Demand for liquidity increases during a financial crisis, but the supply diminishes as a result of increased risk aversion, funding constraints, and reduced competition among market makers. Liquidity providers, therefore, should expect to earn higher returns in times of financial turmoil. The author studies the equity markets to quantify the increase in returns from equity liquidity provision during such periods and finds a related reduction in downside risk.
What’s Inside?
The author seeks to determine how short-term returns for providing liquidity to equity markets during a financial crisis compare with such returns under normal conditions. He shows that returns were close to 1% per day during the Long-Term Capital Management bailout and the bursting of the NASDAQ bubble. After the NASDAQ collapse, returns gradually fell to less than 0.2% per day until the crisis that began in 2007, when returns surpassed 1% per day. Liquidity providers not only earn more during a crisis, but they also earn it with less downside risk.
How Is This Research Useful to Practitioners?
The author’s work reveals that market makers extract concessions from investors who sell during a crisis, either because they are fearful or because they need liquidity. Institutional investors, well-capitalized individual investors, and traders that have excess liquidity during times of financial stress can use this information to earn outsize returns with low downside risk.

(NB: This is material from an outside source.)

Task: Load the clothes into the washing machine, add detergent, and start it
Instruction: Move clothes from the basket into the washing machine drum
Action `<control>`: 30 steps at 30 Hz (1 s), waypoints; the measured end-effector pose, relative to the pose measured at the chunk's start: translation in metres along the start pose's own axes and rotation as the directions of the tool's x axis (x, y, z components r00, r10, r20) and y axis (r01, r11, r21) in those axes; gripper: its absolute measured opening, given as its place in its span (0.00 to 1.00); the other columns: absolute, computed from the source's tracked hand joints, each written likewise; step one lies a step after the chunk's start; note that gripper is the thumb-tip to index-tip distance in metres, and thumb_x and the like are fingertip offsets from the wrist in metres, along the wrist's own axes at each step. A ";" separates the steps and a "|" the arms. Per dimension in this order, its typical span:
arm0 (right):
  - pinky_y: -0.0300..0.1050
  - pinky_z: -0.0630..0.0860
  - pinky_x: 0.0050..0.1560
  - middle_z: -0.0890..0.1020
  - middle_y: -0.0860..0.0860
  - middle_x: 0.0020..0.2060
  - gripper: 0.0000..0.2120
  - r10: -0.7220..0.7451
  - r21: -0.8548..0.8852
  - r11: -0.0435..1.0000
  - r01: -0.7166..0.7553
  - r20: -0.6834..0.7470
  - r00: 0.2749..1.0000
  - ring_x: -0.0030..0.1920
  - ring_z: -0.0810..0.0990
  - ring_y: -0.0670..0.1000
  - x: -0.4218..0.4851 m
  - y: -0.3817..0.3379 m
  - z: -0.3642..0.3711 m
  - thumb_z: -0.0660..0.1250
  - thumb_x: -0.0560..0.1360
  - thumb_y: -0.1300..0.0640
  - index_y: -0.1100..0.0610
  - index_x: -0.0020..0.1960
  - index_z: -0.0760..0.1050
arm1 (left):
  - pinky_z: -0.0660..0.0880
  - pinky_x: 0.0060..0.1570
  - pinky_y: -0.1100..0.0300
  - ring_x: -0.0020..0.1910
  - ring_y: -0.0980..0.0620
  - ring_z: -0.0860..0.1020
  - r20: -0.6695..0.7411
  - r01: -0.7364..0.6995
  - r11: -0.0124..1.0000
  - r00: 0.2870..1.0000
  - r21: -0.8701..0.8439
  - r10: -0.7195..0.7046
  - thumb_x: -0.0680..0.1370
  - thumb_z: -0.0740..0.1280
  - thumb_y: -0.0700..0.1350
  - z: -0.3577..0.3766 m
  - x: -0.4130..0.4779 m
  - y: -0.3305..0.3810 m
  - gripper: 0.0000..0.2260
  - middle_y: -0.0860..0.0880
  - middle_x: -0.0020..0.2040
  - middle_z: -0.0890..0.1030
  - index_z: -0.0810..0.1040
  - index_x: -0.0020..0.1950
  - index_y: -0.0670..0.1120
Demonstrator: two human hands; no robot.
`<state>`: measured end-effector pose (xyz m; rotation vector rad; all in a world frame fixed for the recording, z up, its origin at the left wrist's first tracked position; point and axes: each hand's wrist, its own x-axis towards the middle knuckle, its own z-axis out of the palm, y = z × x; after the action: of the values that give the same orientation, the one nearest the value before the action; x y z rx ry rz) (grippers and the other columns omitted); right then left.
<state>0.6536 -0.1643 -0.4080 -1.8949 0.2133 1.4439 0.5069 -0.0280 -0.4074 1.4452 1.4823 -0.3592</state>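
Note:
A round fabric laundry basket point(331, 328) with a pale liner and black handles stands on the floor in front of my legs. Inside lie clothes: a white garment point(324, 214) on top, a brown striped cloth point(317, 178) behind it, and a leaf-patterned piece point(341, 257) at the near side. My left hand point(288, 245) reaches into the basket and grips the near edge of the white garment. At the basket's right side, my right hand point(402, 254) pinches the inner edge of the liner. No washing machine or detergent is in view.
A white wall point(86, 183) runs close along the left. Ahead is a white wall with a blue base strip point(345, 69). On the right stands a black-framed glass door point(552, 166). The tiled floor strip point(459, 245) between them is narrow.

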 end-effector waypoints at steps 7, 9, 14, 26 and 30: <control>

The liquidity business is attractive, but high-frequency trading entails high fixed costs that act as a barrier to entry. Liquidity providers, which are defined as market makers, informed traders, or liquidity traders that avoid holding inventory overnight, may earn 0.1% per day (25% annualized), on average, buying large, low-volatility stocks during times of financial stress. They earn more on lower-quality stocks even during normal circumstances (up to 0.4% per day). These figures, moreover, exclude the type of high-frequency, intra-day trading activity that is characteristic of algorithmic traders.
Liquidity providers generally also earn a higher return per unit of risk during crisis periods, which is illustrated by higher Sharpe ratios. Downside risk is not likely to explain the higher Sharpe ratios because returns are positively skewed even during normal circumstances. The author uses a reversal strategy technique to approximate trading activity under such conditions and finds positive returns to liquidity provision for all rolling three-month periods for individual stocks using end-of-day pricing.
The volatility index (VIX) provides an estimate of subsequent period S&P 500 Index implied volatility by averaging the implied volatility of selected options over two expiration months. The author finds that the VIX is strongly and positively correlated with expected equity liquidity returns, especially since the 2007–09 financial crisis.
How Did the Author Conduct This Research?
To replicate returns for liquidity providers, the author uses a simple reversal strategy that mimics market-making activity: buying stocks that have declined in price over preceding days and selling stocks that have risen. In his predictive regressions, the VIX level is lagged by five days to accommodate portfolio reversals conditioned on lagged expected daily returns.
Using data from the beginning of 1998 to the end of 2010, the author studies the time variation of returns for individual equities based on end-of-day closing prices and the midpoint of end-of-day bid–ask spreads to segregate returns earned through adverse selection from those derived from order imbalance absorption. He finds that the returns for end-of-day closing prices are higher. He also investigates the results for inter-industry portfolios that show elevated returns during crisis periods, although these returns are not as high as those earned for individual stocks.
The VIX is positively correlated with the returns of the reversal strategy, and the relationship is shown to have strengthened beginning in 2007. The author studies both expected volatility and the volatility risk premium reflected in the VIX. This task is complicated because these components correlate highly with the VIX and with each other. He hypothesizes that expected volatility is primarily associated with liquidity demand whereas the risk premium is mainly correlated with liquidity supply. Further research may help confirm this hypothesis. Although such liquidity supply factors as expansion in dealer repurchase financings and the Treasury–Eurodollar (TED) spread have been found to predict reversal strategy returns, they do not predict them as well as the VIX in the author’s study.
Abstractor’s Viewpoint
Because liquidity providers expect to be well compensated during a financial crisis, security holders should sell during such times only if forced—such as a mutual fund manager experiencing requests for redemptions. For individual investors and their financial advisers, this study exposes the folly of selling stocks into market turmoil as well as the benefit of buying large, liquid, and low-volatility stocks at low prices during times of high VIX levels.